Miners are aware of all the network pending transactions. They choose the best one based on fees, because they will collect them, pack in a block and try to guess a string called a hash that starts with a certain number of zeros. The length of the zeros will vary but in general it goes up because the complexity adjusts itself based on how fast the previous blocks are created. When a block is found it gets propagated to the entire network. Other nodes can validate the block by checking if the hash is valid.
If two nodes would find a block at the same time there would be a collision. For a short while both blocks will exist and each network node will be aware of them. It’s theoretically a temporary fork. But one of the blocks will still be propagated first and will have priority over the second one. At one point in time one of the chains will become larger and be kept. The transactions on the other chain get invalidated if they were not included already. That’s why exchanges wait for 3 block validation before confirming a transaction.

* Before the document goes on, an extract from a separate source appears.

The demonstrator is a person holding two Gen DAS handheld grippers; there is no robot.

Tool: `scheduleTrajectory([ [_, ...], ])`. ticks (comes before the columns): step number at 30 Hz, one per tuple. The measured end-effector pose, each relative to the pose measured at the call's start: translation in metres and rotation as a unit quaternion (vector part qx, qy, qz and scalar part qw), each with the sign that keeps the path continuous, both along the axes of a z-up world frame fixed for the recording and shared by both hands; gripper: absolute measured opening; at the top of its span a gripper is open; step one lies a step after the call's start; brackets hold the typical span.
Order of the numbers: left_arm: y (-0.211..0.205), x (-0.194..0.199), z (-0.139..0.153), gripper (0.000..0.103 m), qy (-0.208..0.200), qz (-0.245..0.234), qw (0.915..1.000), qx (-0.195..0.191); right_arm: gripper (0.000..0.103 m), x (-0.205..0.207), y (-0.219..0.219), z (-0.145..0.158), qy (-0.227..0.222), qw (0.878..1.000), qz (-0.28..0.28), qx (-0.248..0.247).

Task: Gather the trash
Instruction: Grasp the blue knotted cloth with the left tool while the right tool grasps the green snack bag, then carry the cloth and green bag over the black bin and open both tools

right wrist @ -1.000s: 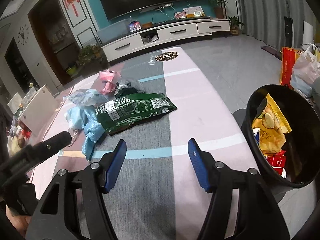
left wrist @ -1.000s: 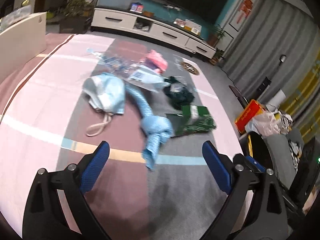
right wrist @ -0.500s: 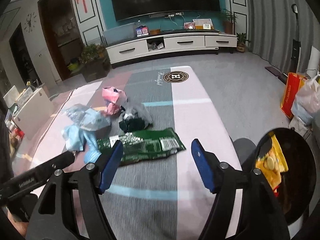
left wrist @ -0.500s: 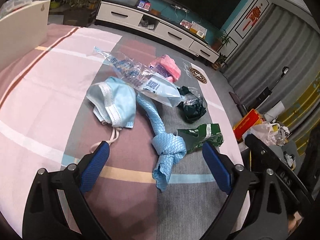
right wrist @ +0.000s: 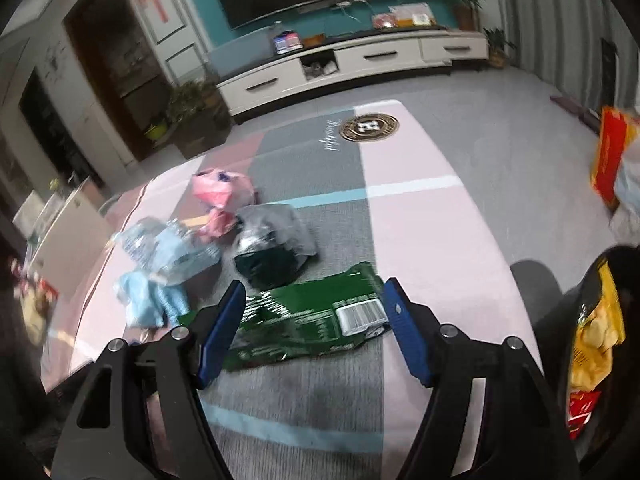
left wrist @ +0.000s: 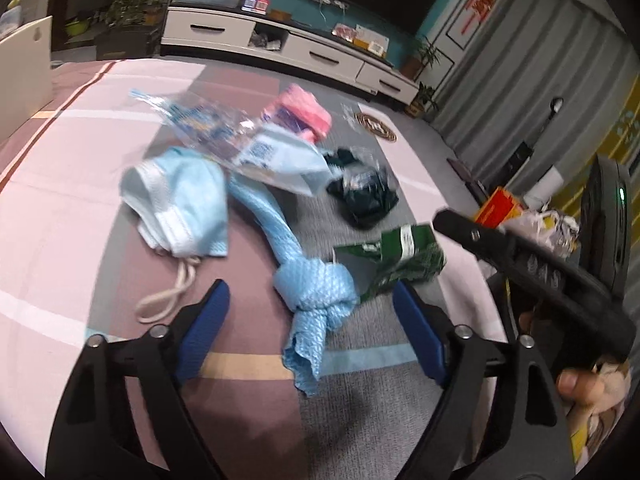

Mining bitcoin with a personal computer is theoretically possible. In practice to compute such a hash it takes too long so the probability to find it goes to zero.
On certain intervals the rewards received by miners are cut in half. Until all 21 million bitcoins are mined we could assume bitcoin is an inflationary asset just like any currency. After the threshold is reached the incentive for miners will be generated only by the fees associated with all the transactions in a block. It’s estimated the last Bitcoin mined will be around 2140.
The Lightning Network, a layer 2 protocol built on top of Bitcoin is the most anticipated improvement that would instant payments.
The white paper can be found on lightning.network and was published in 2015. Some of the implementations are done by Blockstream, Lightning Labs and ACINQ in different programming languages, but they are not compatible with each other.
Bitfinex has opened deposits and withdrawals through the Lightning Network using the symbol LNX. According to bitcoinmagazine they are running the LND implementation (built by Lightning Labs) and planning to add a second implementation “c-lightning” (built by Blockstream).
According to Defi Pulse the growth trend is very strong.